Work request: One range is to be output from the listing below, exactly as written: the line with "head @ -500" to the line with "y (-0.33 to", both kept.

Data listing:
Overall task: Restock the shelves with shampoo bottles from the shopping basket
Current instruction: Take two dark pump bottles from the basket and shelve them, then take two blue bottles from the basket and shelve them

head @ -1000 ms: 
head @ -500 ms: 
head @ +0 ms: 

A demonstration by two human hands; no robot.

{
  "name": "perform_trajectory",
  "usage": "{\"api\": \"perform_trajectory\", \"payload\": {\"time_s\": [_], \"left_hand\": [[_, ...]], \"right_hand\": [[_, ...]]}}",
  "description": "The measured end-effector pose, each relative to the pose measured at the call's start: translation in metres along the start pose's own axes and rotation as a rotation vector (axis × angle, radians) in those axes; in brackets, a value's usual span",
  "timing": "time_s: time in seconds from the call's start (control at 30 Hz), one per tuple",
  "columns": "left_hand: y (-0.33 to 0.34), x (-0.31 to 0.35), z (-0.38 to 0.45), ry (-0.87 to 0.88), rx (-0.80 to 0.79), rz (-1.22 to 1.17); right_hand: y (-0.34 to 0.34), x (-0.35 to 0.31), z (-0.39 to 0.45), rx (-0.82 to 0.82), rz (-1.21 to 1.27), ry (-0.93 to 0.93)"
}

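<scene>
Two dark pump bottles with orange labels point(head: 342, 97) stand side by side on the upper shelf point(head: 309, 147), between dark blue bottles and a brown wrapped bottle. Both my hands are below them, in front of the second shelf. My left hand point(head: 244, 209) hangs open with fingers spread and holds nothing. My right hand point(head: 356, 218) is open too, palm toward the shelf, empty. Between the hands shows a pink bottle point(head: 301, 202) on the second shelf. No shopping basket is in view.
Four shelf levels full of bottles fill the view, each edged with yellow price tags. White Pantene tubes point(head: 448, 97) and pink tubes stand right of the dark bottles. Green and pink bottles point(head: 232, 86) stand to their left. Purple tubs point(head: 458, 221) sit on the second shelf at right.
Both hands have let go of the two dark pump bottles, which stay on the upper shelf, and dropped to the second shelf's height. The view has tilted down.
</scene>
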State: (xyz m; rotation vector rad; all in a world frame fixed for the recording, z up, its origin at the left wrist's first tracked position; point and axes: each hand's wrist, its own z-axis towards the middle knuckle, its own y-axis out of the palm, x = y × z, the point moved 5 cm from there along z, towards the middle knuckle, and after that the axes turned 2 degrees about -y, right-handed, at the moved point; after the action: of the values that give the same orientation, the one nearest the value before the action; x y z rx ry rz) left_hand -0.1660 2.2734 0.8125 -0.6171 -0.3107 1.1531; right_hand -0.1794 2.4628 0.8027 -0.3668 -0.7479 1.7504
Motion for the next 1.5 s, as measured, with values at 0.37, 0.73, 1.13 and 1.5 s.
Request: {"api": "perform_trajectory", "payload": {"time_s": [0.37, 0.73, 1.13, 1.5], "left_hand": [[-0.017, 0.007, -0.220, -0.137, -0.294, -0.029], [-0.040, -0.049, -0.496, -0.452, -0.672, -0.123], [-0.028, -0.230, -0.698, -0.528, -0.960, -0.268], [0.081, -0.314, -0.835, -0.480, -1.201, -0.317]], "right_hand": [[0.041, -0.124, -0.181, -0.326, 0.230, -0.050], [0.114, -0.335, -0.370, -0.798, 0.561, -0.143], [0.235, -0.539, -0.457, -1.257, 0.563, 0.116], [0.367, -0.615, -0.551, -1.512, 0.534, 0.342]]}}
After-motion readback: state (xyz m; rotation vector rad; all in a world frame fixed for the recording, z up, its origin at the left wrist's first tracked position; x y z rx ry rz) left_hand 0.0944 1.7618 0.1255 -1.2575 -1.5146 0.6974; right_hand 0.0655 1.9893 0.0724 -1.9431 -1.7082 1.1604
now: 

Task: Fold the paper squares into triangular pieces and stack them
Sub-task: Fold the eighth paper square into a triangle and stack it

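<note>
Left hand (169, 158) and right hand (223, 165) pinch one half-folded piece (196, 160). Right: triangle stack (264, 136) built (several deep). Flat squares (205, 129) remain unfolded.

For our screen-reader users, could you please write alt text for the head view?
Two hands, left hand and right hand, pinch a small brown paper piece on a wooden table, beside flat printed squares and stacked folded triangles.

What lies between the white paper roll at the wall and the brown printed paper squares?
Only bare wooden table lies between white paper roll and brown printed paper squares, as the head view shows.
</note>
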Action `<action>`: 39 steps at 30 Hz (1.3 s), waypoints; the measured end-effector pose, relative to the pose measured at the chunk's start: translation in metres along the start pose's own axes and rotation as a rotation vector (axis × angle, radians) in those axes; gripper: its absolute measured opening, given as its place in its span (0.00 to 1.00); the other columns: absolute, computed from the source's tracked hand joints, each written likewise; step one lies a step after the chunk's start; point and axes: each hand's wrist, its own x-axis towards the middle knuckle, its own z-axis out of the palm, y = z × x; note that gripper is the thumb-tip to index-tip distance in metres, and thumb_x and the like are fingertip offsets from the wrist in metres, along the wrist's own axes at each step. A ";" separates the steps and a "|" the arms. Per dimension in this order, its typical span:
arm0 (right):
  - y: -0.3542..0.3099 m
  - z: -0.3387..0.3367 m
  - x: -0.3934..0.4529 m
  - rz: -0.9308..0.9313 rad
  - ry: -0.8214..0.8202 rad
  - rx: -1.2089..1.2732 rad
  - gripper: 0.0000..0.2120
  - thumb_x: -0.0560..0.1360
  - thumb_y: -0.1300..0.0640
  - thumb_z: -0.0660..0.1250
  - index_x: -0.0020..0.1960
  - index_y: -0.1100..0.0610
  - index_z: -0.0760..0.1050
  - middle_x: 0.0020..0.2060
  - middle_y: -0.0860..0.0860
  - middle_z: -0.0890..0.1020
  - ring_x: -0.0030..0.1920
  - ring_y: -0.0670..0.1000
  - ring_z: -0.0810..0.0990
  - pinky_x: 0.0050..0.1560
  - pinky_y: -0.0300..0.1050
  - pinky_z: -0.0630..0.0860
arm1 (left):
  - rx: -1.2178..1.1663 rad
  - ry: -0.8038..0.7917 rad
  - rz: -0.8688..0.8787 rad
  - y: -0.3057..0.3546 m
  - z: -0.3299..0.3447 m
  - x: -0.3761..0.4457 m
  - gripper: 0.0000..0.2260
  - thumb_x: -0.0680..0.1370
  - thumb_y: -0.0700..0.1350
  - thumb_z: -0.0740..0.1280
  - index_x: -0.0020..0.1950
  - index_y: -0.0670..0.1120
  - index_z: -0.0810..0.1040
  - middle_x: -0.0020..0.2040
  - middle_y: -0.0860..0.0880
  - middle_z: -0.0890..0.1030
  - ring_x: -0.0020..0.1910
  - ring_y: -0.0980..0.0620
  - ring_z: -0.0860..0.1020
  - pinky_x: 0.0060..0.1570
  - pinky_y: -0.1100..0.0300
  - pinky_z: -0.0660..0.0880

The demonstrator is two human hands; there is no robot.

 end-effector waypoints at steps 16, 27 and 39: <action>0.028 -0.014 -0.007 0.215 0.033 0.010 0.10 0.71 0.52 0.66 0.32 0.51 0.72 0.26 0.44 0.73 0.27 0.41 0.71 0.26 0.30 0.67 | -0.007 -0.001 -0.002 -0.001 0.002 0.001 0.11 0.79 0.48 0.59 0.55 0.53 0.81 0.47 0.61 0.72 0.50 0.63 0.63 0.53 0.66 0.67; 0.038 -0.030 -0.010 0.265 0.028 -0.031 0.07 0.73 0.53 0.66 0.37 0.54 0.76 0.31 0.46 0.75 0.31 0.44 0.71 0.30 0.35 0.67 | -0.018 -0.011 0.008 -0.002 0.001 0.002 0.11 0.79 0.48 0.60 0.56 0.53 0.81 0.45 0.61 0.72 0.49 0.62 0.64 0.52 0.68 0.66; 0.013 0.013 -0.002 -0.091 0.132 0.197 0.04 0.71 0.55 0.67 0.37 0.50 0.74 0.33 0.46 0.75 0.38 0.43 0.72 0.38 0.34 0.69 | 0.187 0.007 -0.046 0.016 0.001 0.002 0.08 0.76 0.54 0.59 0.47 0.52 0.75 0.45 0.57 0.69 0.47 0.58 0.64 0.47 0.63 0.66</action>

Your solution:
head @ -500 ms: 
head @ +0 ms: 

A demonstration by two human hands; no robot.

{
  "name": "perform_trajectory",
  "usage": "{\"api\": \"perform_trajectory\", \"payload\": {\"time_s\": [_], \"left_hand\": [[_, ...]], \"right_hand\": [[_, ...]]}}",
  "description": "The measured end-effector pose, each relative to the pose measured at the call's start: translation in metres along the start pose's own axes and rotation as a rotation vector (axis × angle, radians) in those axes; in brackets, a value's usual span",
  "timing": "time_s: time in seconds from the call's start (control at 30 Hz), one per tuple",
  "columns": "left_hand: y (-0.33 to 0.34), x (-0.31 to 0.35), z (-0.38 to 0.45), ry (-0.87 to 0.88), rx (-0.80 to 0.79), rz (-1.22 to 1.17); right_hand: y (-0.34 to 0.34), x (-0.35 to 0.31), z (-0.39 to 0.45), rx (-0.82 to 0.82), rz (-1.21 to 1.27), ry (-0.93 to 0.93)"

The response to the exercise is complete.